In the middle of the 20th century, there was a strong change in the approach to making coffee. Steam has been expelled from the espresso machine. Instead, the water was heated to no more than 92 degrees and passed under great pressure through the coffee. It was then that the taste of espresso that we know today was born. Gradually, the devices improved, and now espresso is made very quickly and with precise temperature observance.

Types of coffee trees

In total, there are about 200 varieties in the world. coffee trees. Of these, only 20% is used by humans. And only 2 main ones are of interest to coffee connoisseurs. Arabica coffee (Coffea Arabica), called Arabian, and Robusta coffee (Coffea Canephora), called Congolese. 90% of the coffee consumed comes from the fruit of these tree species.

Arabica

The Arabian coffee tree is considered the most popular view coffee trees. 70% of the world's coffee is produced from its fruit.
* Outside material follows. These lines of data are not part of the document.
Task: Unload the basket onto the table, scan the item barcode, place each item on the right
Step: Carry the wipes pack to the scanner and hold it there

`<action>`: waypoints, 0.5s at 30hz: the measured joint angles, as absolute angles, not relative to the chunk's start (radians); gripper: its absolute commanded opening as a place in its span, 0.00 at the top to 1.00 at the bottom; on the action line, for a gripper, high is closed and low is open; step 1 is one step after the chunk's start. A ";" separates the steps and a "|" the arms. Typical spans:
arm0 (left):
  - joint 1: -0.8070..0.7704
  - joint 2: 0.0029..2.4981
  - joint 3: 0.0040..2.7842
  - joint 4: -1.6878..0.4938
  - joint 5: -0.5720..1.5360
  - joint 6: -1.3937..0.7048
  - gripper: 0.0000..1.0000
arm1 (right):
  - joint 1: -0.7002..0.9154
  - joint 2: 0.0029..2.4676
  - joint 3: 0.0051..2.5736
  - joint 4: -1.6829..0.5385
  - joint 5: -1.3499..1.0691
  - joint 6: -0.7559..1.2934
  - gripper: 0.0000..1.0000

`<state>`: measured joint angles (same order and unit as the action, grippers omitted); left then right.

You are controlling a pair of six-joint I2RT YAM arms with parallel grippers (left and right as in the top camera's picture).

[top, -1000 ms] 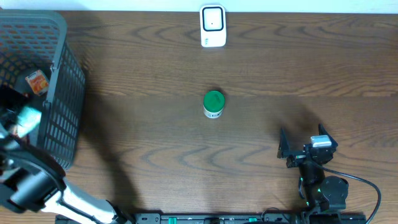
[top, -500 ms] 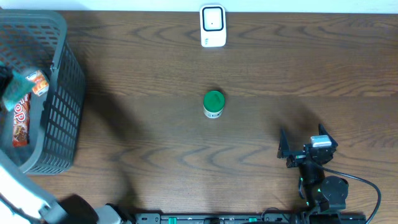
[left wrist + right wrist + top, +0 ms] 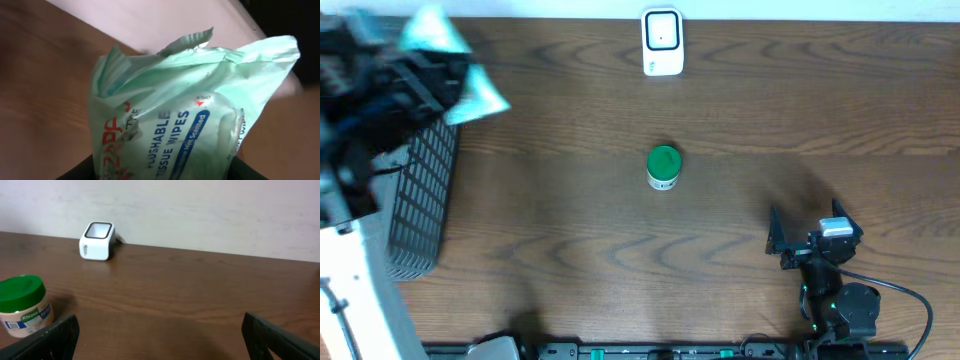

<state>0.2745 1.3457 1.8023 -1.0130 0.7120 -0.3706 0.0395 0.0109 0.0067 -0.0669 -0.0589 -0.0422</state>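
My left fingers [image 3: 77, 174] are clamped on a pale green packet of wipes [image 3: 175, 120], which fills my left wrist view. Only their dark tips show, one at each lower corner of that frame, with the packet pinched between them. The printing on the packet reads flushable tissue wipes, and its crimped top edge points toward the upper part of the frame. From overhead, the packet is a blurred pale green shape in the upper left of the frame, held above the worktop [image 3: 570, 240] at the upper right corner of the grey mesh basket [image 3: 420, 200]. My arm there is too smeared to make out in detail. The white scanner [image 3: 662, 42] stands at the top centre of the overhead frame, well apart from the packet and to its right. A jar with a green lid [image 3: 663, 167] stands upright near the middle of the worktop, below the scanner. My right fingers [image 3: 60, 332] are spread wide with nothing between them, low at the lower right of the overhead frame. In my right wrist view, the jar sits at the lower left and the scanner at the upper left against the pale wall [image 3: 200, 210].
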 measured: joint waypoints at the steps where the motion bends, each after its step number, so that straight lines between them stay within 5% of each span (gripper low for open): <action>1: 0.208 1.354 1.802 -1.013 0.699 -0.371 0.45 | 0.039 0.011 0.007 -0.067 -0.059 -0.042 0.01; 15: -0.449 1.671 1.802 -0.993 0.402 -0.370 0.45 | 0.039 0.011 0.007 -0.067 -0.059 -0.042 0.01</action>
<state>-0.4492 1.6711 1.8023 -0.9932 0.4015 -0.3702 0.0395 0.0109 0.0067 -0.0669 -0.0586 -0.0422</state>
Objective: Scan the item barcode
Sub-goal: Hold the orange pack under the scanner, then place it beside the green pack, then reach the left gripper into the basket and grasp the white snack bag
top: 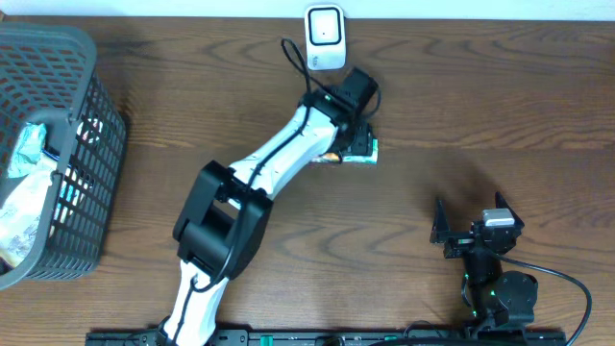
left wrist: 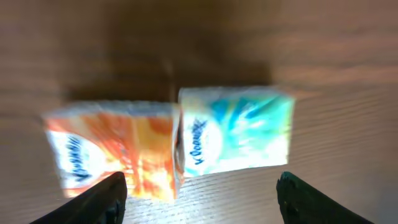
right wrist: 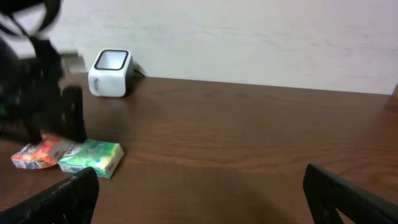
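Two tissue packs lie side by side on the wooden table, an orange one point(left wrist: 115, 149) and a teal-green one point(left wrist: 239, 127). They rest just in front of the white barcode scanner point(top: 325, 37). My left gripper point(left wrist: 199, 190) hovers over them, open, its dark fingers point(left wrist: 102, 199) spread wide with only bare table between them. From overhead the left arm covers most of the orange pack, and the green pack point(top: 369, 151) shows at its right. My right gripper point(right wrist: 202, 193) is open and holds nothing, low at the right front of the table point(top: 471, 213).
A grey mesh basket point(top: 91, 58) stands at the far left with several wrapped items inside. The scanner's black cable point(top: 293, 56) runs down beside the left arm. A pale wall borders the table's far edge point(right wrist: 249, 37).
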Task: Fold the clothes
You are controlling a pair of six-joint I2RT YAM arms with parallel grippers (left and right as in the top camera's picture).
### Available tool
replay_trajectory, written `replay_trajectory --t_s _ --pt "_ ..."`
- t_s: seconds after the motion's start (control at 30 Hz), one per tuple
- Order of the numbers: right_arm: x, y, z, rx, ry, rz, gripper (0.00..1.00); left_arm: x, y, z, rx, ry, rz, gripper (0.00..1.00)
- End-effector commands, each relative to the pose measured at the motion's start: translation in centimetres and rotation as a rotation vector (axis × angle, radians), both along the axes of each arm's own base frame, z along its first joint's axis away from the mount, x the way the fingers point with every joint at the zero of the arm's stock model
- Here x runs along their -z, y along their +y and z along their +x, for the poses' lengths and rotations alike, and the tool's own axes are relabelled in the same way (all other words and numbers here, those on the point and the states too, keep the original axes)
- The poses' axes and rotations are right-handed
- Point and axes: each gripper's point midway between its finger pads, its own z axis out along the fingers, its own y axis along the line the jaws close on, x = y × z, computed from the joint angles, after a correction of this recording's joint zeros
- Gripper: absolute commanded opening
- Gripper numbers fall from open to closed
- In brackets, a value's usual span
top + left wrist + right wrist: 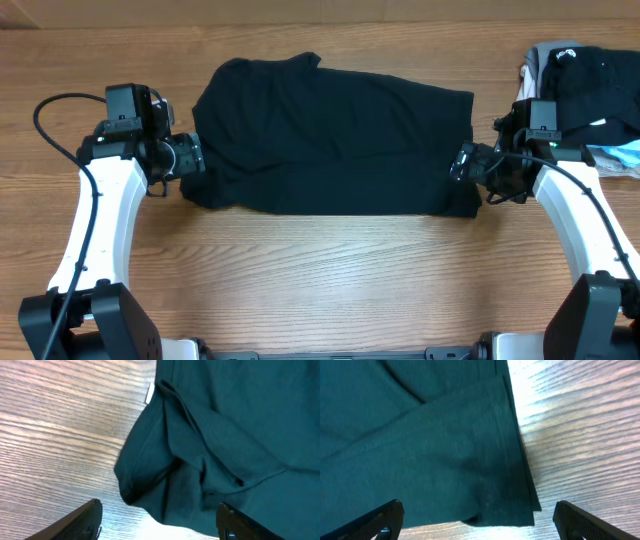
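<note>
The clothes (330,135), a large plain black T-shirt, lie across the middle of the table, doubled over lengthwise with a bunched left end. My left gripper (190,156) sits at that left end, open. In the left wrist view its fingertips (159,505) straddle the rumpled cloth (210,445) without pinching it, and a small white label (150,392) peeks out at the shirt's edge. My right gripper (465,163) is at the shirt's right end, open. In the right wrist view the jaws (478,505) stand wide over the flat layered corner (445,460).
A pile of other garments (585,75), black with white marks, grey and light blue, lies at the back right, close behind the right arm. The wooden table (320,280) shows bare in front of the shirt.
</note>
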Motion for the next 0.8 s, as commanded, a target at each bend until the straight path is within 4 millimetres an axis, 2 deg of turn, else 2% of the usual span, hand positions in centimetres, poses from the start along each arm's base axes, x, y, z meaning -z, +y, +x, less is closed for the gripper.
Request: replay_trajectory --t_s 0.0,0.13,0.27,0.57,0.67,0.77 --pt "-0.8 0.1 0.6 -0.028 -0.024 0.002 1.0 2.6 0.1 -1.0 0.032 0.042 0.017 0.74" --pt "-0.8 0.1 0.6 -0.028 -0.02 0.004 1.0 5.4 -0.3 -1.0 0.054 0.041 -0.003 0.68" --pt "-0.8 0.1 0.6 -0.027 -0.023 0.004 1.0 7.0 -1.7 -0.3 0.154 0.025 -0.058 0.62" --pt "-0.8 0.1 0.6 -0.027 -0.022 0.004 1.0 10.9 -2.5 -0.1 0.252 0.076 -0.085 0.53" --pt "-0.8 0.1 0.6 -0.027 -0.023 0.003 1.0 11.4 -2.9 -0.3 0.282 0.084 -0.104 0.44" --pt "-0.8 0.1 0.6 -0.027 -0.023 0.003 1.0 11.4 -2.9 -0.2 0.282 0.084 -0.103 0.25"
The natural height of this tree reaches 6-8 meters, however, for the convenience of harvesting, it is not allowed to grow more than 4 meters. Arabica fruits are red in color and turn purple at the end of ripening. The length of the fruit can reach 15 mm. The plant is very capricious to climatic conditions and sensitive to diseases and pests. During the year, one tree produces about 5 kg of fruit, from which up to 1 kg of finished coffee beans is obtained.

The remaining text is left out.